= TASK ITEM =
Could you retype the lines below, starting at the line holding "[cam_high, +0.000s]" and stopping at the line holding "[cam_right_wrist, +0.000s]", inclusive? Copy them exactly and drop the images.

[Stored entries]

--

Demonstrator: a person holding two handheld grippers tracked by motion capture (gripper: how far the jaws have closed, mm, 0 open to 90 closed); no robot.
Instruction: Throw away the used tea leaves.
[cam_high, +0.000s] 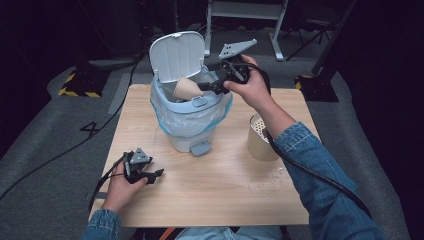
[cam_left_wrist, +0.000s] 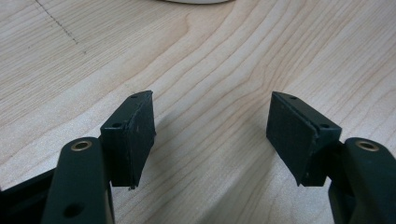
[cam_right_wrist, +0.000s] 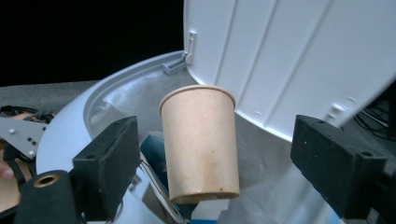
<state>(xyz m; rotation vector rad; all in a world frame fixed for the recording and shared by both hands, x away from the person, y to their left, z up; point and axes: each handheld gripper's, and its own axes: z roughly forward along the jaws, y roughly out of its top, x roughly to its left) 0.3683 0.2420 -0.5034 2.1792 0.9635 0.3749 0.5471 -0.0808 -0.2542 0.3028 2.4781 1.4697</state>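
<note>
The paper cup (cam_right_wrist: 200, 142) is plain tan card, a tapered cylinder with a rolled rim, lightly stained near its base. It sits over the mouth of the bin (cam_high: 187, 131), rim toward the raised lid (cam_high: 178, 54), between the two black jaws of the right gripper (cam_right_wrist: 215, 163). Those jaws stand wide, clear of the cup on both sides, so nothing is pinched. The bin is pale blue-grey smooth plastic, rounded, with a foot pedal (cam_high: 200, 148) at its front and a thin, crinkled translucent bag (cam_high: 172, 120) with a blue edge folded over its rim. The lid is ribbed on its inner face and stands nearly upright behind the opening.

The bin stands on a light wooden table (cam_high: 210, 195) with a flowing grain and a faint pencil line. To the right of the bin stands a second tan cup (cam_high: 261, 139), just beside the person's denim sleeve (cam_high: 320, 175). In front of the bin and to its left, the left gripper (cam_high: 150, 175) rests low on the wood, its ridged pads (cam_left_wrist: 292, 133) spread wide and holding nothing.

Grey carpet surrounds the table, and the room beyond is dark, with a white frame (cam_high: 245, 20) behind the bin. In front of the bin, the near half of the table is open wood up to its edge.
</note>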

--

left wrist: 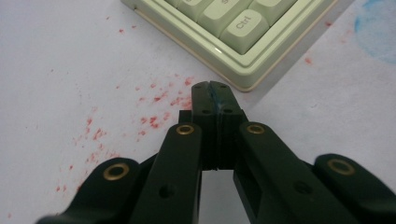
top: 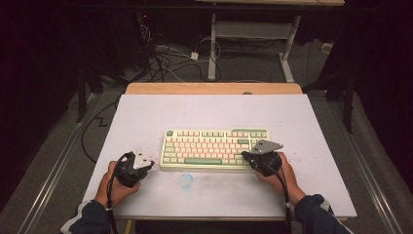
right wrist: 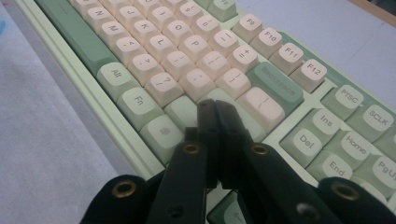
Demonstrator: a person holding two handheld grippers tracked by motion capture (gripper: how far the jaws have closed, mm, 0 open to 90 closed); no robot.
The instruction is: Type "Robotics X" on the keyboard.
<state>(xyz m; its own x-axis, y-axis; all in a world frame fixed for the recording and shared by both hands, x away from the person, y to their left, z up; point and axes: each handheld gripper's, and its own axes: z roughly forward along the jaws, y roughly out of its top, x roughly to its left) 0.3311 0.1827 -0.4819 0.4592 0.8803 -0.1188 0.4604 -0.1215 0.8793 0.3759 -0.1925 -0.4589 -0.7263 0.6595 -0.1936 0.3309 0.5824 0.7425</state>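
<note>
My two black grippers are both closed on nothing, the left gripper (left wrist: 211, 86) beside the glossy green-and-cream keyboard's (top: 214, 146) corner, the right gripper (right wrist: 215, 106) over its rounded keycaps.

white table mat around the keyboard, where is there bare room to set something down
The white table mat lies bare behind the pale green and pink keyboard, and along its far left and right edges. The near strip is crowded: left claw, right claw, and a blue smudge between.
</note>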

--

= RESULT OF THIS EXERCISE =
[cam_high, +0.000s] 
[cam_left_wrist, +0.000s] 
[cam_right_wrist, +0.000s] 

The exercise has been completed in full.